Scottish poet and writer

Robert Alves (1745–1794), was a Scottish poet and prose writer.

Alves was born in Elgin on 11 December 1745. His father's circumstances were humble, but as a boy of promise he was placed at the Elgin grammar school, where he made such good use of his opportunities that when sent to Aberdeen he took at Marischal College the highest bursary of the year in which he competed. An ‘Elegy on Time’, written while he was at Aberdeen, procured him the friendship of Br. Beattie, then one of the professors of Marischal College. On leaving Aberdeen Alves was successively master of a Banffshire parish school and tutor in the family of a gentleman who offered him a living in the Church of Scotland. But he preferred the head-mastership, with a lower stipend, of the Banff grammar school, which he held from 1773 until 1779, when, on the failure of his suit to a young lady of beauty and fortune, he migrated to Edinburgh.

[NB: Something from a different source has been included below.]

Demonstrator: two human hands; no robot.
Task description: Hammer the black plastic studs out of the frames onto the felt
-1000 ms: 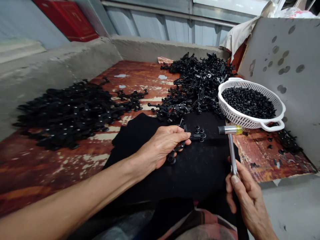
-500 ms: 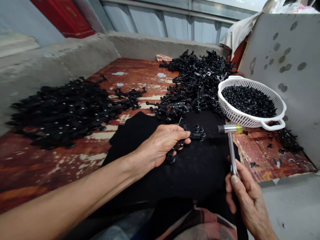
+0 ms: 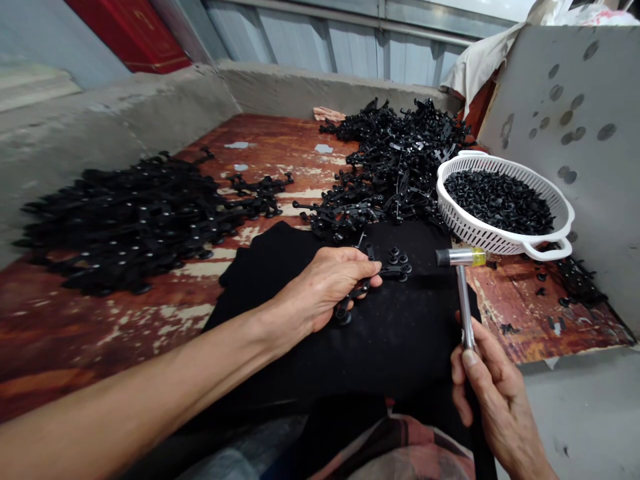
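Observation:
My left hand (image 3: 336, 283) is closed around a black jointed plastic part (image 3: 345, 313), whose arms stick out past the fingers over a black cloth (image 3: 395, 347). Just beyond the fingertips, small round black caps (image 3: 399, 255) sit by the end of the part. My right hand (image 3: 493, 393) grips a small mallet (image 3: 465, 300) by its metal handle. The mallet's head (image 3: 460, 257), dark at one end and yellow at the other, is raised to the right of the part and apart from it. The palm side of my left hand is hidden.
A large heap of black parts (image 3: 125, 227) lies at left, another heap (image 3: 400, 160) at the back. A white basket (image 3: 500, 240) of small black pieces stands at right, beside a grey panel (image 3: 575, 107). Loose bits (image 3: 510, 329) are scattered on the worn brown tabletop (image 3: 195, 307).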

There he taught the classics and several modern languages, occasionally translating and compiling for the Edinburgh booksellers.

In 1780 appeared his ‘Ode to Britannia ... on occasion of our late successes’, in which the gallantry of Scottish officers during the campaign in the Carolinas against the revolted American colonists was sung with patriotic enthusiasm. In 1782 he published a volume of ‘Poems’, and in 1789 ‘Edinburgh, a poem in two parts’, a lively performance describing the topography and social aspects of the Scottish capital, together with the ‘Weeping Bard, a poem in sixteen cantos’, much of which is plaintively auto-biographical. Alves died suddenly on 1 June 1794, while seeing through the press the work which appeared in the same year as ‘Sketches of the History of Literature, containing Lives and Characters of the most eminent Writers in different languages, ancient and modern, and critical remarks on their works. Lord Gardenstone, a literary Scottish judge, seems to have superintended its issue from the press, and he contributed to it several critical observations.